Over at the Daily Mail, Lib Dem deputy leader and shadow chancellor Vince Cable oultines his plans to get the British economy back on track. Here’s an excerpt:
What can the Government do in the Budget to help avert an unemployment crisis? The panicky VAT cut, designed to get consumers spending again, was not a success and very expensive for the Government.
It would be better now to redirect the remaining £8.5billion set aside to public works projects which provide jobs and leave taxpayers with a useful asset at the end of it.
The obvious priority is affordable housing. Private house building has ground to a halt, as developers have gone bust, construction workers are being laid off and there is a great need, which is growing, as house purchasers lose their homes.
Public transport is also a top priority. … Instead of the Government’s proposal to use taxpayers’ money to bribe motorists to buy a new car – 85 per cent of which are imported – surely it would make much more sense to order new, better, British-made buses to ease congestion on the streets? …
If I were delivering the Budget, I would also make sure proper attention is given to pensioners who are becoming the quiet, forgotten victims of this crisis. While the authorities (rightly) worry about the threat of deflation – falling prices and wages – most pensioners still worry about inflation, especially the rising cost of food. Many are also baffled that having saved carefully for their retirement, they now receive next to nothing on their savings deposits. … I would concentrate on removing the crippling penalty on pensioners with modest savings at or near the level for means-tested benefits. …
Since the Government budget is under a lot of pressure, there is little scope for overall tax cuts or spending increases. But the Government can and should cut income tax for the low-paid. There are millions, particularly part-time workers, whose annual pay is less than the minimum wage. Many are carers looking after elderly or sick relatives and children. They should be lifted out of tax. The cost should be borne by those on top incomes, including those who milked the City bonus culture for years, who enjoy generous tax reliefs.
In particular, the Government must crack down hard on the personal and corporate tax dodgers – including the banks – who are being supported by the public but who have managed to route their income or profits through some tropical tax haven. …
But there has to be an exit strategy from the crisis, including a plan to bring the public accounts into balance without unleashing inflation and without crippling new taxes. …

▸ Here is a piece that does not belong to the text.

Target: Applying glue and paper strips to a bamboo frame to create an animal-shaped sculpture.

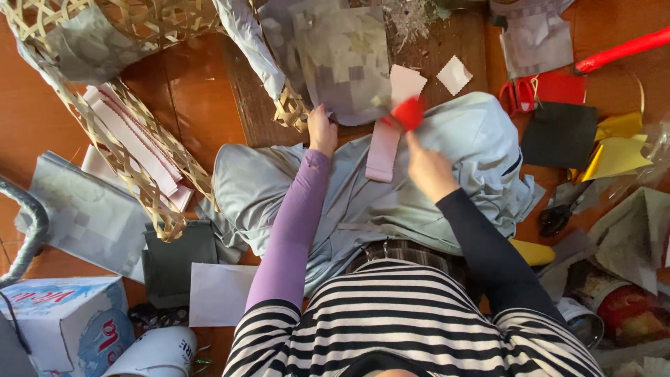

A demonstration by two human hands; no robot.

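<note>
My left hand (322, 130), in a purple sleeve, grips the lower edge of a grey paper-covered woven piece (342, 63). My right hand (427, 165), in a black sleeve, is raised and pinches a small red piece (407, 112) just above a pink paper strip (384, 150). The strip lies on a light blue-grey cloth (467, 160) spread over my lap. A woven bamboo frame (132, 167) stretches from the upper left down toward the cloth.
Red-handled scissors (518, 95) lie beside red (564, 89), black (560, 134) and yellow paper sheets (618, 155) at right. Dark scissors (562, 209), tins (614, 307) and a cardboard box (63, 321) sit near me. Grey paper sheets (84, 216) lie at left on the orange floor (28, 119).
</note>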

We must hack away at the thick forest of quangos which the Government has created to oversee the NHS, education and local government. … Nor, as I have argued in this column before, can we in all honesty appear to offer half the next generation an expensive university education when the need is for more practical vocational skills. Nor can we continue to afford to posture on the world stage as a global military power.
We can argue about the detail. But the central point is that we can no longer duck the need for a grown-up debate on the painful, difficult choices which have to be made in public spending. To make our public finances sustainable, we have to cut unaffordable commitments – not pretend green shoots will soak up the red ink.
You can read Dr Cable’s prescription in full HERE.
3 Comments
“While the authorities (rightly) worry about the threat of deflation – falling prices and wages – most pensioners still worry about inflation, especially the rising cost of food”
Sometimes Vince’s take on economics causes me to wonder where his reputation for brillance comes from.
Firstly, deflation is not falling prices and wages, it is a declining supply of money. In fact, falling prices and wages are the cure for deflation, in that they ensure that the reduction in the money supply does not lead to an escalating cost of living.
Secondly, pensioners worries about inflation must be misplaced unless the threat of deflation is false: one cannot have both inflation and deflation. Pensioners may suffer from rising food prices at a time when pensions are static, but (again) rising food prices are not inflation; inflation is a rise in the quantity of money.
“Sometimes Vince’s take on economics causes me to wonder where his reputation for brillance comes from.”
Because he said that:
1) People were taking on too much personal debt
2) The banks were lending too much to people who couldn’t afford it
Neither point required a great deal of economic genius. What Vince is reaping the benefit of is having been plugging away saying these two very obvious things for years before they came to actuality.
“one cannot have both inflation and deflation.”
Isn’t it possible that we could, briefly get “official” (ie RPI measured) deflation due to the massive falls in mortgage interest rates, but “real world” inflation with increasing food and utility prices (ie CPI). In rough terms a negative and falling RPI but a positive and rising CPI.
That could have significant consequences for pensioners relying on interest based returns but who have expenses largely based on food & utility bills. And significant impact when one measure is used for uprating wages and benefits.
(Didn’t classical Keynesians used to say you couldn’t have stagnation and inflation until the 1970s.)
Tom: I think the answer to your comment, “one cannot have both inflation and deflation” is best laid out in The Guardian today: “Cable put up a table with Institute for Fiscal Studies figures showing that prices are going down for the wealthiest 20%, but going up (by up to 5%) for almost everyone else. This presents an unusual problem for policymakers, Cable said, because they have to decide whether they are fighting inflation or deflation.”
As for your definition of deflation, I’ve seen plenty of people use it to mean falling prices and wages. Of course, the majority isn’t always right 🙂 But what’s your source or grounds for saying that definition is wrong?